Before the age of twenty-one, I could count on one hand the amount of drinks I consumed. There was that one high school party in my good friend’s grandfather’s pool house that eventually was busted by said grandfather wielding an angry fist and chasing us with his car. There was that one summer during COVID where my friends and I paired Pink Whitney with the Hamilton soundtrack that left me like this:
And there was that one time at the Jersey Shore where a neighbor’s mother offered me a drink that I dutifully sipped and hated every single second of (including her).
Needless to say, alcohol rarely ever made it past my dry lips. Mostly because I couldn’t stand the taste. And as someone with an ED at the time, I was not about to waste calories on something I hated the taste of.
Easy enough to stay away.
Senior year came around; my anti-anxiety medication kicked in; and suddenly alcohol sounded good. [It still didn’t taste good, for the record]. I started to drink most weekends, with a half-and-half Twisted Tea in my hand. I began to notice how I behaved differently buoyed by some liquid courage. If the lexapro was working, so too was the alcohol. The anxiety and inhibition that acted as a social deterrent became obsolete a few sips in. I was fascinated by alcohol’s influence, but more than most, grateful that this drug did not wrap its grimy addictive claws over my body and call itself a victor.
I learned the consequence of the claw’s victory [no pun intended] in a class entitled “Drunk on Film: The Psychology of Storytelling with Alcohol and its Effects on Alcohol Consumption” during my Junior year of college. I took the class mostly because I was in need of electives that would count towards my film degree, yet I quickly fell down the rabbit hole of how alcohol functions in the liver of society [pun intended].
In this zoom class of roughly 40 students and two outspoken professors, we talked openly and without consequence about our drinking habits. The students hungover in class shared. The students who had escaped the infamous “drunk tank” in the football stadium shared. The students where “one too many” became their last shared. No holds barred: everyone - regardless of their drinking habits - shared.
The sharing was also a part of our grade.
The syllabus indicated that if we did not participate, our grades would suffer.
I made sure to raise my zoom-hand every class, both to share in ways I thought clever as well as to get that “A”. Many of my peers shared in my ambition, creating a virtual queue of zoom-hands and half-formed thoughts.

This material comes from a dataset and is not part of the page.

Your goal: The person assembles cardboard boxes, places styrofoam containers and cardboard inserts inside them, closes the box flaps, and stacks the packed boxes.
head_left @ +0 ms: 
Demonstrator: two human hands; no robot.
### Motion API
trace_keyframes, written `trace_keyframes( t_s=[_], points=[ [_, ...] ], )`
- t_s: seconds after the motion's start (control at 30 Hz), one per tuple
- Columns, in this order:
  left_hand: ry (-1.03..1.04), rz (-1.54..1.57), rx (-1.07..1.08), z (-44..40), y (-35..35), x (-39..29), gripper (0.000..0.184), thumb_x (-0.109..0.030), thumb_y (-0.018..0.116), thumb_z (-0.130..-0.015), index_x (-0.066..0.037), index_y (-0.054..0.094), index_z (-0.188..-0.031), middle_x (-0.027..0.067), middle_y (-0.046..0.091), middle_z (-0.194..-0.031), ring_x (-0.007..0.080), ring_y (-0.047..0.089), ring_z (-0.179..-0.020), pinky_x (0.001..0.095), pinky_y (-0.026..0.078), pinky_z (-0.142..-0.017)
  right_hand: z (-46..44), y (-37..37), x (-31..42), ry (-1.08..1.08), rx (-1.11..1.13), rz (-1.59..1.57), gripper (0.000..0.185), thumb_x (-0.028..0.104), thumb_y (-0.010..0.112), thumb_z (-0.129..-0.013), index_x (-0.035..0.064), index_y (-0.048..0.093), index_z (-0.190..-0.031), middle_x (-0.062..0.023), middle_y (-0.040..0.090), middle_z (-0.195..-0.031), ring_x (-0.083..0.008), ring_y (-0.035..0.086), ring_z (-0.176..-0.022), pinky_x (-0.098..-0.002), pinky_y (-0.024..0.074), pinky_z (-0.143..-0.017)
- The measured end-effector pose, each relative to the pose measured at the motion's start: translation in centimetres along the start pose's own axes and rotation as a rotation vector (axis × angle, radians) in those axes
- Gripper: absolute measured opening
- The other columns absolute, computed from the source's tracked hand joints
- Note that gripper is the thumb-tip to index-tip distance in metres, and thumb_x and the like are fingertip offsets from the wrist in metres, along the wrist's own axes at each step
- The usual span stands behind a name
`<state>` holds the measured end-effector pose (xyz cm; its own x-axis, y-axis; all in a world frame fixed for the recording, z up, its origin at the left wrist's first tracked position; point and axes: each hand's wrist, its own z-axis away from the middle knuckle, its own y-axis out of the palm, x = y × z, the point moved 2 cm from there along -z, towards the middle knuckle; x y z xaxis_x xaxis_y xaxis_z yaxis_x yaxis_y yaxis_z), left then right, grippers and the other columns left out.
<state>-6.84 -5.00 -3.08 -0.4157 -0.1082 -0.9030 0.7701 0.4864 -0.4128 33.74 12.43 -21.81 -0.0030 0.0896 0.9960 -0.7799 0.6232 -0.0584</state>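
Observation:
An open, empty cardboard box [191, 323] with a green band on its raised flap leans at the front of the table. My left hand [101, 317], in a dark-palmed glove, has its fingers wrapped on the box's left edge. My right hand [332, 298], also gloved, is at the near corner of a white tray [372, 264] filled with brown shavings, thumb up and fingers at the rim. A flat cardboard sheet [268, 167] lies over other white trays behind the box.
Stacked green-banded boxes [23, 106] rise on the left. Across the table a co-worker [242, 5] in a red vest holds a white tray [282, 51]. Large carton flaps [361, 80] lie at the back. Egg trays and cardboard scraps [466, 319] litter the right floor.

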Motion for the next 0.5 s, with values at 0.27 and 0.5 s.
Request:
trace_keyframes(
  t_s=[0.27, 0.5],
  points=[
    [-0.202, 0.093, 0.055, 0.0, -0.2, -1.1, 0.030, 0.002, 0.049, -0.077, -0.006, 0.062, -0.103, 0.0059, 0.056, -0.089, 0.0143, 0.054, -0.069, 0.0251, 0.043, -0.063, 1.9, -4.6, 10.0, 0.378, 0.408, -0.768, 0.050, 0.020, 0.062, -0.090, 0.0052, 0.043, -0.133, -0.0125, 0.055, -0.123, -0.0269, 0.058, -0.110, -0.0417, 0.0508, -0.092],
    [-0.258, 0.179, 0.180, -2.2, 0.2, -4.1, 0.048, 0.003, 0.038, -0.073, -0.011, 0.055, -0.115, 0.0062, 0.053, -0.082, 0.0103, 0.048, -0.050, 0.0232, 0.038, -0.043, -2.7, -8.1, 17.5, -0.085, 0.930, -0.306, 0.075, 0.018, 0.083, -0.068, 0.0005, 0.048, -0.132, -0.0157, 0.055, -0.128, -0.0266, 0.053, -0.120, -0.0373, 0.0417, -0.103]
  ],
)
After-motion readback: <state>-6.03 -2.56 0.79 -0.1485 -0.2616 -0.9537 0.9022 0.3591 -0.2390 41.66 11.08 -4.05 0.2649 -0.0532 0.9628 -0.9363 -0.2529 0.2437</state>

I was scrolling through my zoom screen one day, amused by the cohort that I shared this virtual space with. All of the faces I recognized except one. A background with plants and bookshelves surrounded this floating head which zoom had named Holly. She had never once participated, and I knew our professors were likely taking notes.
Little did I know Holly would not receive a grade at all. She had gotten an “A” long before she ever entered the zoom waiting room.
It was only weeks later, when Professor Mandell and Professor Venter introduced her as Holly Whitaker, author of Quit Like A Woman: The Radical Choice To Not Drink In A Culture Obsessed With Alcohol, did I realize my grave mistake. This woman - who I had dismissed as nothing more than inconsequential - happened to be the most consequential person in that zoom room. QLAW was our class bible: we lived and breathed it for weeks - pairing it with movies and television episodes and documentaries in our quest to understand what it really meant to be under the influence.
Her writing - both in QLAW and her newsletter Recovering - is exquisite. She translates her consciousness into words better than anyone else I’ve read. Needless to say, I was shaken. She had been in the same class as me for over two months and I never even noticed. Thankfully, Holly was going to make the trek to South Bend, Indiana to visit our class in-person.
Holly’s visit is captured here (If you correctly spot me, you get a year’s free subscription to APFMT):
It’s easy to guess why Drunk on Film is my favorite class of all time. Holly Whitaker might have something to do with it. Beyond that, though, this class was exceptional in that our professors exempted all willing participants from punishment, shame, and, most scarily, the Office of Community Standards. The freedom with which we were allowed to express, explore, and expose is unmatched to any class I’ve ever taken or will take.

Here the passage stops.